§ **YOUR TASK**:
Identify all lines below that hold "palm" and collect them.

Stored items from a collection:
== Segment start ==

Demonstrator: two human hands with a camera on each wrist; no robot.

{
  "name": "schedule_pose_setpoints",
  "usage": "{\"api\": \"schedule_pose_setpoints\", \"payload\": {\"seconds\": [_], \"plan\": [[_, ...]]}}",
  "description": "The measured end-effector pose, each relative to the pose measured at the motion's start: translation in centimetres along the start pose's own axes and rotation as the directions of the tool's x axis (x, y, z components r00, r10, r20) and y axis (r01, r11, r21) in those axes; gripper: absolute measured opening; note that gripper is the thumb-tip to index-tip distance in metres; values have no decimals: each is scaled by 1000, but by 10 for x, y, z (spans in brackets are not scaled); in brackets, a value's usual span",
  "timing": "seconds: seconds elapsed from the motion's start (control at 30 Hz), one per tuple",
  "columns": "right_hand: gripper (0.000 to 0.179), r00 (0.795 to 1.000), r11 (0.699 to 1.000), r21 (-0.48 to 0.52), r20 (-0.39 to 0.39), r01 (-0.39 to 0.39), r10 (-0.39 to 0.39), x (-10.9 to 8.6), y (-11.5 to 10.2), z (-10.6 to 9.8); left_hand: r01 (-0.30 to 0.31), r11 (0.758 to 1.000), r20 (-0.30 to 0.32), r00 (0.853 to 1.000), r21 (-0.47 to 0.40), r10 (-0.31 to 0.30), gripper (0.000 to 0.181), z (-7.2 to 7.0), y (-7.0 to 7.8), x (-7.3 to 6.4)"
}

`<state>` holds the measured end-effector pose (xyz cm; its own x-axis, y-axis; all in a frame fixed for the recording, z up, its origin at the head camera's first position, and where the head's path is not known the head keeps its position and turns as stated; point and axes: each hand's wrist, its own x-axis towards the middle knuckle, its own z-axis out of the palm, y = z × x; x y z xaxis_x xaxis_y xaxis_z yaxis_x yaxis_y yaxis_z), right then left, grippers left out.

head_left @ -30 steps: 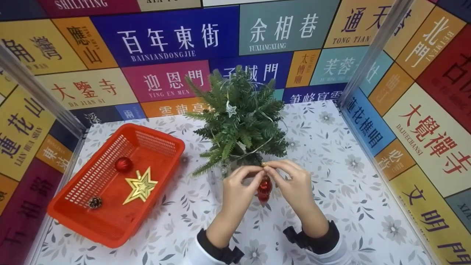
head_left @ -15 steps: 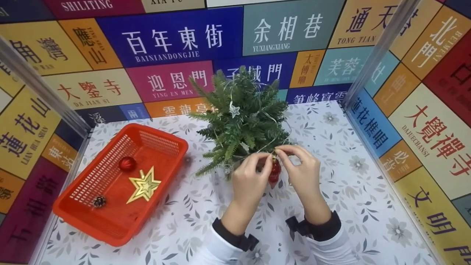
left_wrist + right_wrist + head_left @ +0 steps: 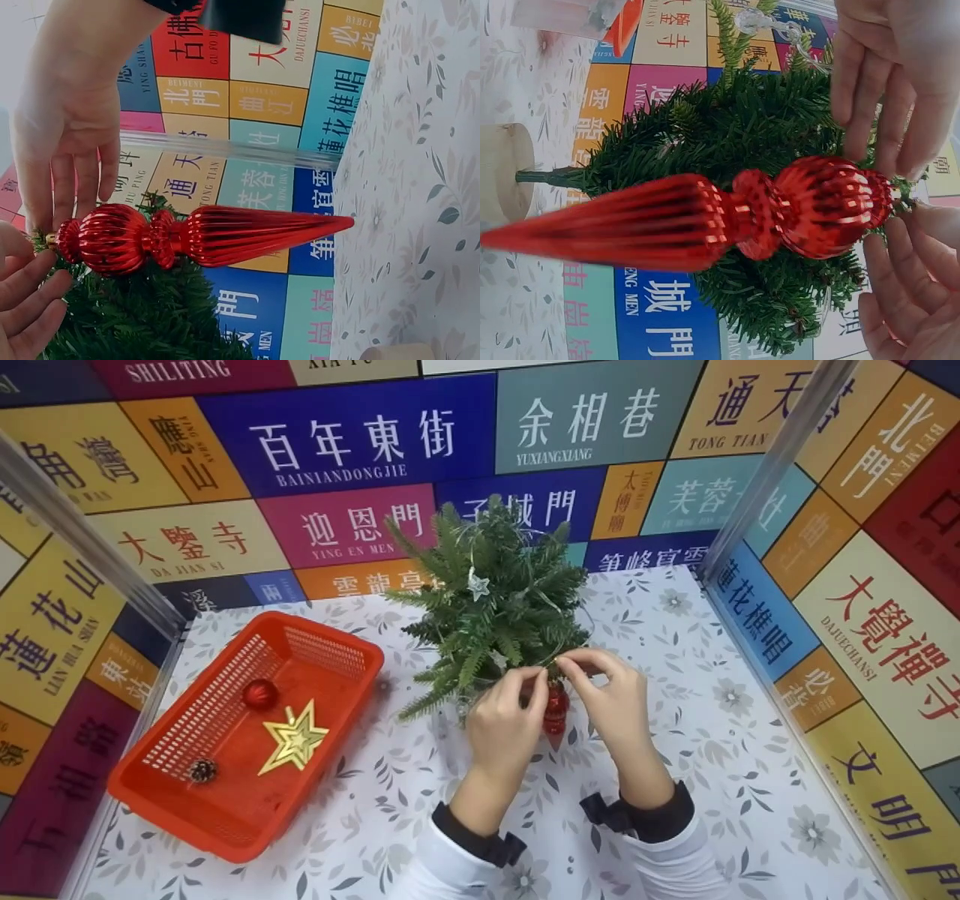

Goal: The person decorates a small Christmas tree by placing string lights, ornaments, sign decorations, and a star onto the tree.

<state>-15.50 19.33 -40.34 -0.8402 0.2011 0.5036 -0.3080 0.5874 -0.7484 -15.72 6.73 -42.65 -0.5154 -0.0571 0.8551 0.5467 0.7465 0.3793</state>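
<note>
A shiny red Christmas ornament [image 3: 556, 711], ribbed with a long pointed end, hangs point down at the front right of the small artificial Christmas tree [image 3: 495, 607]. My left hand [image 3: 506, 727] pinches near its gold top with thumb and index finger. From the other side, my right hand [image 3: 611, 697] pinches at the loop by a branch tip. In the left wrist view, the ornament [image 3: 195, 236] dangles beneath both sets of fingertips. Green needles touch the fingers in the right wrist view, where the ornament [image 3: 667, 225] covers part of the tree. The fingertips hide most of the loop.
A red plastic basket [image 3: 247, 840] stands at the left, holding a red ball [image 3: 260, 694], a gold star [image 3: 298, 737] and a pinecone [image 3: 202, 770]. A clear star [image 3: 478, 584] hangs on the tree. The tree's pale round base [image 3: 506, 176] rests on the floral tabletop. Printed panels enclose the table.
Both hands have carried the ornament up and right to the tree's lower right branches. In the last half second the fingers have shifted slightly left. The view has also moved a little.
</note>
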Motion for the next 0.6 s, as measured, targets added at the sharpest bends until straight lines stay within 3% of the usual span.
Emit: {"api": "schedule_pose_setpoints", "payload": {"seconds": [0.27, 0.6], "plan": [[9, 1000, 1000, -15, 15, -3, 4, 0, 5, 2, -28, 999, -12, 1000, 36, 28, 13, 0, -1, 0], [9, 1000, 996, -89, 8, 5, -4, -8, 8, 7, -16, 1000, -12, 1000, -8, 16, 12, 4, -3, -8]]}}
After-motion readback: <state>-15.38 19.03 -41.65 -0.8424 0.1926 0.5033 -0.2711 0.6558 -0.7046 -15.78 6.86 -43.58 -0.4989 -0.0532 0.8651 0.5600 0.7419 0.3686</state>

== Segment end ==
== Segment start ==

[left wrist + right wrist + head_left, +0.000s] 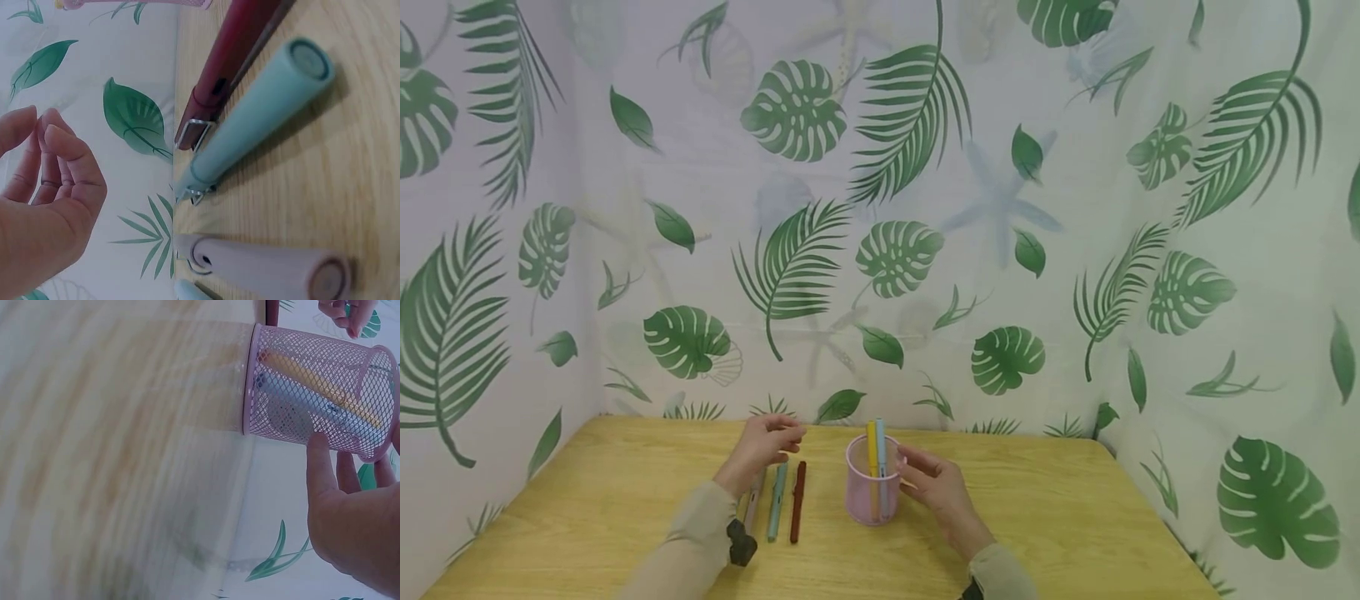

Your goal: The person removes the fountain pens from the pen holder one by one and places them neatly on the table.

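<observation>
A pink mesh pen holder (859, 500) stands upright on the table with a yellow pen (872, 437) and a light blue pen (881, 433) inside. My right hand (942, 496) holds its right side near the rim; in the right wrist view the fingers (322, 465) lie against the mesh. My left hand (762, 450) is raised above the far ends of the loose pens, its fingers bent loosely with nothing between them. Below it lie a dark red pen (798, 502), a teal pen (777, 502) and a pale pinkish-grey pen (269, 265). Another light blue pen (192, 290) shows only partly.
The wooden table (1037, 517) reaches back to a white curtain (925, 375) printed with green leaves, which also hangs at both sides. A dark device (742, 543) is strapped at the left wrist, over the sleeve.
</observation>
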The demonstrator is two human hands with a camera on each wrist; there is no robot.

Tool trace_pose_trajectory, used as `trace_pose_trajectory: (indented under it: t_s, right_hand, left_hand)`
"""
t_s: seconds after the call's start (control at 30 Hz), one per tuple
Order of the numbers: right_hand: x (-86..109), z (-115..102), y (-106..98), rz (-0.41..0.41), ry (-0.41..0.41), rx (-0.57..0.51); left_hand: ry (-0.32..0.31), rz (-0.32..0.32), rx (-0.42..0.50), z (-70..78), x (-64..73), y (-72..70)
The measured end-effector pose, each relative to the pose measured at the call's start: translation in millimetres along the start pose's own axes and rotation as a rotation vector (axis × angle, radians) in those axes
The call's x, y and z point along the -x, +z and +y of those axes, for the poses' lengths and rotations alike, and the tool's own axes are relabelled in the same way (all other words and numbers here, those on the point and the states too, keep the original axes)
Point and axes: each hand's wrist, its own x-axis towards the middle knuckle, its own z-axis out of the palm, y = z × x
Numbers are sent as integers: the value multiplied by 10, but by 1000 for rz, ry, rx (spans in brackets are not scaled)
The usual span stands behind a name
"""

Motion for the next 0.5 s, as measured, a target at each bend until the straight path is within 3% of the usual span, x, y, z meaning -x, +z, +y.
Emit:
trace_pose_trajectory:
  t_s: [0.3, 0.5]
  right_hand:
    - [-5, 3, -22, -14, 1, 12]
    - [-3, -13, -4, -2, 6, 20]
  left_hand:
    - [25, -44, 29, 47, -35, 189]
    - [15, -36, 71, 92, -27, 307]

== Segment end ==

§ **TASK SOLUTION**:
`<state>` holds the measured end-effector pose (xyz cm; its own x-axis, y-axis; all in a frame fixed for the recording, z up, its origin at the head camera's first position, and where the head's path is not known the head keeps its position and turns as stated; point and axes: each hand's wrist, its own x-axis towards the middle knuckle, its own z-axis out of the palm, y = z × x; x y z xaxis_x xaxis_y xaxis_z yaxis_x yaxis_y yaxis_z), right then left, grippers left out.
Point and axes: each hand's wrist, its own x-axis towards the middle knuckle, its own z-axis out of the palm, y = z × x

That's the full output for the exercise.